IPFW NG (WIP)

This is a page for work-in-progress ipfw modernization project, IPFW NetGraph (or Next Generation if you insist, but that words are worn out). This page is more developer-oriented, but please keep in mind that CLI interface must be user-friendly (being more user-friendly at that level is oen of the goals).

Overview

Motivation

Our ipfw(4) is good, but outdated a lot. It's a crazy mix of shiny blocks, brilliant ideas and ancient squeaky farts. It's opcode-based structure, amongst some other cool things, has very great potential - it theory - which often stays still unimplemented in practice for many years. And everyone who had to manage rulesets of thousands rules knows it is manageable, but requires effort. In fact, in some cases even half-a-hundred-rules setup for doing something non-trivial and complex could be very hard to grok - imagine e.g. a NAT for several ext channels with "hairpinning" port redirects (from LAN to gw's ext addr so then again to LAN).

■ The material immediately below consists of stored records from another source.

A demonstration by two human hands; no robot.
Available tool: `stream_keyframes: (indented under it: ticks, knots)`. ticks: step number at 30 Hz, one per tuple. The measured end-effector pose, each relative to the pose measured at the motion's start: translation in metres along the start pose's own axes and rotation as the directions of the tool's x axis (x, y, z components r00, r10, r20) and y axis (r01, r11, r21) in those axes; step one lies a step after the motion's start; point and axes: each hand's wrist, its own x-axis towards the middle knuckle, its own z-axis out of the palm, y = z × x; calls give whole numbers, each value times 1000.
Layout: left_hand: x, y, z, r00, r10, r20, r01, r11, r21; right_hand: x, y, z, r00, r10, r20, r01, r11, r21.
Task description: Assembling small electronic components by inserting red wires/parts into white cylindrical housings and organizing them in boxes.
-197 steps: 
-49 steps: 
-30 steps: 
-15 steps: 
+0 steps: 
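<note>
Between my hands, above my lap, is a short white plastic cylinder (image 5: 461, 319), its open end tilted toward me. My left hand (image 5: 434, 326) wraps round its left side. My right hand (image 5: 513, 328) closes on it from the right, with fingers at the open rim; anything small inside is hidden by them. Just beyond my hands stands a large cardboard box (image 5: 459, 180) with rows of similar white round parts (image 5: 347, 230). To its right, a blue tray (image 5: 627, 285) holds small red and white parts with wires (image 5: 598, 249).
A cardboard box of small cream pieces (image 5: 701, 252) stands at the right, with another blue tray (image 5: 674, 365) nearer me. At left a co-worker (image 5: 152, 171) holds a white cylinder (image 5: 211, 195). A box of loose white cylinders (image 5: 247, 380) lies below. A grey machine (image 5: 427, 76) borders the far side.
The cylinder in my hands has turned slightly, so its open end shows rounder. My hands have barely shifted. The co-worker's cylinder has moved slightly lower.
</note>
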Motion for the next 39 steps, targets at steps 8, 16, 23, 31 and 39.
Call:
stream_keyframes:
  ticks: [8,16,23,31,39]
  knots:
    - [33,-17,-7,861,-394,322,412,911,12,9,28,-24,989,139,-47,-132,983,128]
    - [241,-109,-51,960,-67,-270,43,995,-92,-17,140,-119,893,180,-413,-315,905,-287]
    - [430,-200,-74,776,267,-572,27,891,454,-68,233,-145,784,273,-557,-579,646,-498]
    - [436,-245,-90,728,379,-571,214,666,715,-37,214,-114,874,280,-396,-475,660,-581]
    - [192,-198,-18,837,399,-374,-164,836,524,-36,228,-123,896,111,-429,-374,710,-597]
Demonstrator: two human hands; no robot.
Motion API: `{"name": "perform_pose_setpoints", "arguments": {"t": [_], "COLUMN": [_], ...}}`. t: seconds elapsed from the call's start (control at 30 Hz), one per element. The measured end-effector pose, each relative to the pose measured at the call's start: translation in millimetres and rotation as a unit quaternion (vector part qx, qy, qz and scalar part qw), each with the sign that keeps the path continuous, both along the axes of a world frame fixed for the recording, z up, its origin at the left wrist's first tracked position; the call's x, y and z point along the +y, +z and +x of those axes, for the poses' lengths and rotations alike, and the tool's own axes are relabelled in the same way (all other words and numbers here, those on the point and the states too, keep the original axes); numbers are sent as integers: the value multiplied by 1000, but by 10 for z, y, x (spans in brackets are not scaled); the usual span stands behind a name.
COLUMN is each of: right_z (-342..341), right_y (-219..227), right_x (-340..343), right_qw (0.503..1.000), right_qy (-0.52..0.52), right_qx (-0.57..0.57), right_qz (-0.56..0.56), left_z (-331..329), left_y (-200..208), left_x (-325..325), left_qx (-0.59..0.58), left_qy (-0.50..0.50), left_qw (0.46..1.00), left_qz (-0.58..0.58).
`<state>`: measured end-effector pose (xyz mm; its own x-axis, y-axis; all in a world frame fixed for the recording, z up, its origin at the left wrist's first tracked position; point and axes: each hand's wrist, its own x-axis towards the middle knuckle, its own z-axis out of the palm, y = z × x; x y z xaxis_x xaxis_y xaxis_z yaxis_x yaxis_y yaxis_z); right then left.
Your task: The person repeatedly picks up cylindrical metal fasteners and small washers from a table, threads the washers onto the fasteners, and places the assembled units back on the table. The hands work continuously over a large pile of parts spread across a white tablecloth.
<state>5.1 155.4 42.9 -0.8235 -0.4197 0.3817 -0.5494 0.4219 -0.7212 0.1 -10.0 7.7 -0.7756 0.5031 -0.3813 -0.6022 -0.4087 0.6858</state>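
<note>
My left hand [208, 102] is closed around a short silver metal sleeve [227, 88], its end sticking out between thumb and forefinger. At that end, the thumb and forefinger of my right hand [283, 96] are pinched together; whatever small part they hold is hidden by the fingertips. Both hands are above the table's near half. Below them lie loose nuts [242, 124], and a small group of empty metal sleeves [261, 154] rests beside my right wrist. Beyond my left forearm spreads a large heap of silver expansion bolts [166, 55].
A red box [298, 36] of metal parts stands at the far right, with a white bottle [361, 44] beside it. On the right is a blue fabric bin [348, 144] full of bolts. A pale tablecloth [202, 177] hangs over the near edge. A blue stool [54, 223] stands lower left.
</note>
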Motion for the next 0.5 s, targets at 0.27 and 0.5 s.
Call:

So this drives the motivation to do ipfw's... rewrite? No. Rewriting anything from scratch is almost always a very bad idea and loss of userbase accustomed to previous syntax etc. and angry due to new bugs. So this will be rework, preserving as many backwards compatibility for users (POLA) as possible. Given that ipfw already has many good ideas in it's internals, this is doable.

The first thing that simplifies ruleset management and was demanded by users, was ability to support multiple rulesets. That is, a thing like Cisco ACLs - one can have a separate ruleset for every interface/direction (in or out). Something slightly more good is a thing like pf anchors or iptables "chains" - when one can call a chain like a subroutine and then return from it. I've already implemented ipfw call/ipfw return actions (available in 8.3R and 9.0R), but that was just a hack very quick to implement, a stub for those who need at least something to ease maintainability immediately. A more complete consistent solution must be created.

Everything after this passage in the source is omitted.